ABOUT THIS TASK
Everything from the line containing "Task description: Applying" through the last line of the data below is to be retyped exactly, apart from the pictures.

SUPPLIED ENTRIES
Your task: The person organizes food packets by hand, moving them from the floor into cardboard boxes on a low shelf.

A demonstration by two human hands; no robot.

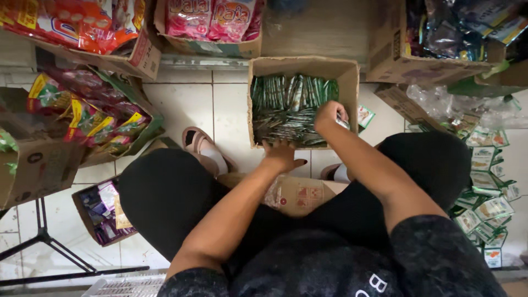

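Tiled floor (187, 104), right hand (329, 114) pinching green sachets (286, 107)

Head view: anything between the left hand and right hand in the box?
Only green sachets in the cardboard box lie between left hand and right hand, per head view.

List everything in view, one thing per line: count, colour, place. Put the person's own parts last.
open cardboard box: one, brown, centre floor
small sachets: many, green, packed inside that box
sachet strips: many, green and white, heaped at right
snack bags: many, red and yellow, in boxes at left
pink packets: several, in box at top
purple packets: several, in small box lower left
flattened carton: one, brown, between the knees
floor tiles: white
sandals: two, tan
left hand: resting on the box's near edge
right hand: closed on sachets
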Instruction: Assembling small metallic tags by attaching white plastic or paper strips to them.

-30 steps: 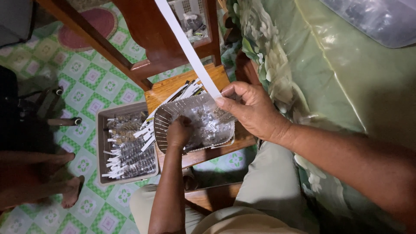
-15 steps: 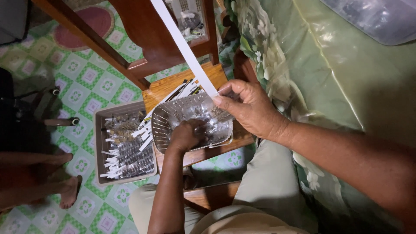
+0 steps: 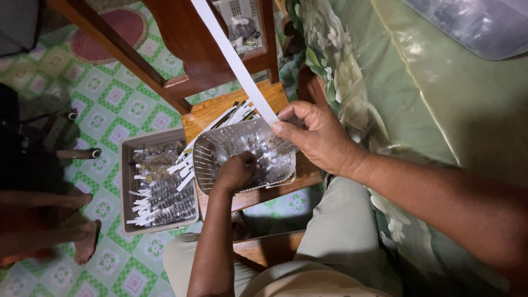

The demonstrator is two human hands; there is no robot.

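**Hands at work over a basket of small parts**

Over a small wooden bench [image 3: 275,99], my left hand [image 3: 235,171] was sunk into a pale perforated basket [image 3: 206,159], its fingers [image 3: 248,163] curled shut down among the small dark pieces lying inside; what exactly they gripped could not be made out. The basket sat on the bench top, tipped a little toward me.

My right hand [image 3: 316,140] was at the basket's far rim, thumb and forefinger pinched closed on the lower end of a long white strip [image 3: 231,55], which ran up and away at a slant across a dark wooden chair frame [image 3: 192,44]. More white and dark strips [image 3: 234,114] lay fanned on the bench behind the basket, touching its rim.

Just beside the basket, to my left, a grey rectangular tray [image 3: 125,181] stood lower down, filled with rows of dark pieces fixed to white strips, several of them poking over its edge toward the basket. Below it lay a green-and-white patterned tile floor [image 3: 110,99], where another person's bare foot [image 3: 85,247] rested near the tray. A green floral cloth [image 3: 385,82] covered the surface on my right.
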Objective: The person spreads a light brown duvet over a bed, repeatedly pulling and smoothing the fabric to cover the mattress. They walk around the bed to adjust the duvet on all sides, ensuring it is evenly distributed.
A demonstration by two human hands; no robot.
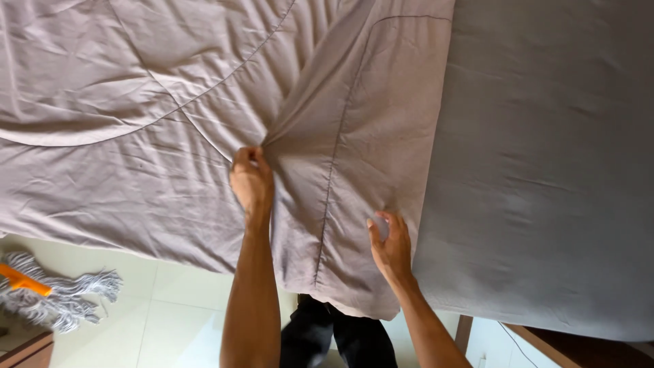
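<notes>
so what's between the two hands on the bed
In the head view, a folded flap of the pinkish quilt with a stitched seam lies between the left hand, which bunches the cloth, and the right hand.

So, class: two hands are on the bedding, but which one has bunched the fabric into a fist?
The left hand: it is closed on a gathered fold of the pinkish quilt, creases fanning out from it. The right hand only pinches the quilt's edge beside the grey sheet.

Matt, creased taupe cloth quilt [170, 123] with stitched seams; smoother grey cloth sheet [545, 170] beside it; glossy floor tiles [170, 320]; stringy mop [61, 293].
</notes>
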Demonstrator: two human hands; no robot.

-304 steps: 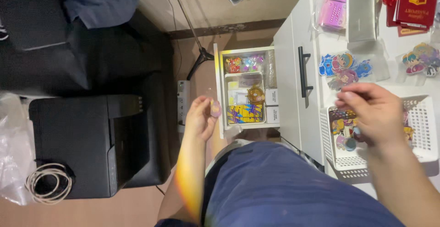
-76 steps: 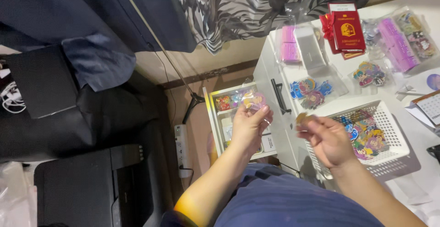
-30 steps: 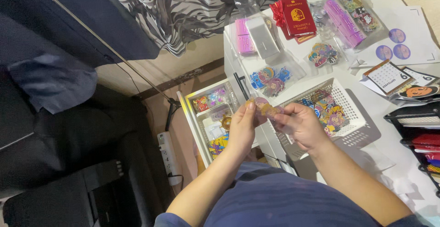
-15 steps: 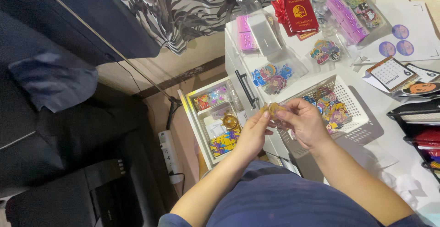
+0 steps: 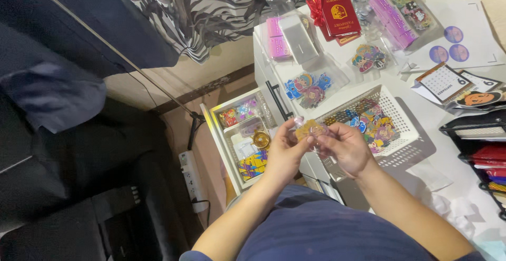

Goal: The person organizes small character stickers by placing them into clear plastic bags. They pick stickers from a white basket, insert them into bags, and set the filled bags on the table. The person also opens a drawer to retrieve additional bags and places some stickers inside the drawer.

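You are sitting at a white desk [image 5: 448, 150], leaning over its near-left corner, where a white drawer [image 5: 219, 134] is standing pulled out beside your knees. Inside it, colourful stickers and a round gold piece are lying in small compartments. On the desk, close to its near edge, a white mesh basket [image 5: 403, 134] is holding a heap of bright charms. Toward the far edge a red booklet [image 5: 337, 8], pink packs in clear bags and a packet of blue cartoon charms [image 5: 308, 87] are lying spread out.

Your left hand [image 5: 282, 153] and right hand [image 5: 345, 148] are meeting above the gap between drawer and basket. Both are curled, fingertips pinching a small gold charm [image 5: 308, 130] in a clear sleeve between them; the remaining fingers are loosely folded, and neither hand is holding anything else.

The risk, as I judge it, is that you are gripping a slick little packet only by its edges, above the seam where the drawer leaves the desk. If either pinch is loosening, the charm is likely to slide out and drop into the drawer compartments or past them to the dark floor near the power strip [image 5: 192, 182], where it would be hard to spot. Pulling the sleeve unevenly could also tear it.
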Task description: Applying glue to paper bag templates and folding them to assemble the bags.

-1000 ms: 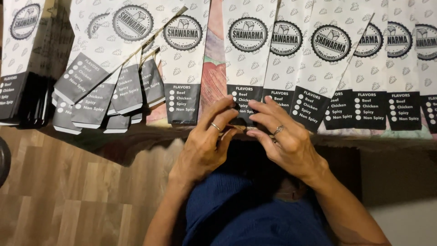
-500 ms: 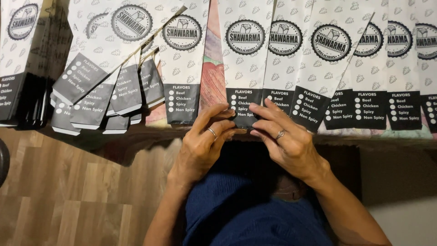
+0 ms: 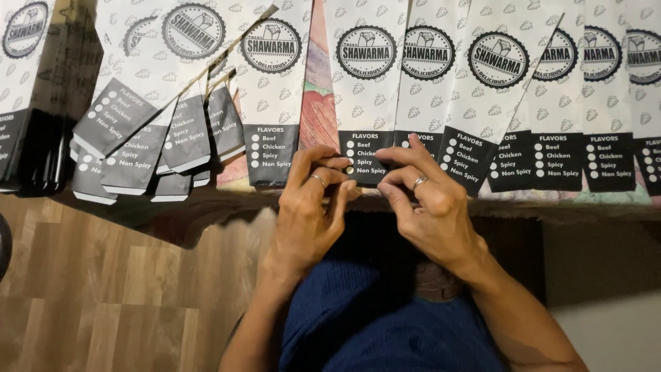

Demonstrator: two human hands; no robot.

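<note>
Standing beside the desk [image 3: 303, 110], I see both hands meet at the near end of one paper sandwich sleeve [image 3: 365, 89], which lies straight ahead of them, its long axis running away from the person. The left hand [image 3: 308, 207] has its fingers curled narrow at the sleeve's dark printed end; the right hand [image 3: 427, 200] pinches that same end from the other side, index finger laid on it. Both are equally near. A row of like sleeves [image 3: 551, 89] lies flat alongside, and a fanned pile [image 3: 151, 117] sits well left. None shows any contents.
</note>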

ANSWER TO THIS PROBLEM
Task description: Applying glue to paper bag templates and folding them to assemble the bags.

-1000 ms: 
-500 ms: 
+0 ms: 

Demonstrator: two human hands; no robot.

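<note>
Standing beside the desk [image 3: 303, 110], I see both hands meet at the near end of one paper sandwich sleeve [image 3: 365, 89], which lies straight ahead of them, its long axis running away from the person. The left hand [image 3: 308, 207] has its fingers curled narrow at the sleeve's dark printed end; the right hand [image 3: 427, 200] pinches that same end from the other side, index finger laid on it. Both are equally near. A row of like sleeves [image 3: 551, 89] lies flat alongside, and a fanned pile [image 3: 151, 117] sits well left. None shows any contents.
</note>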

Nothing further is required of this output.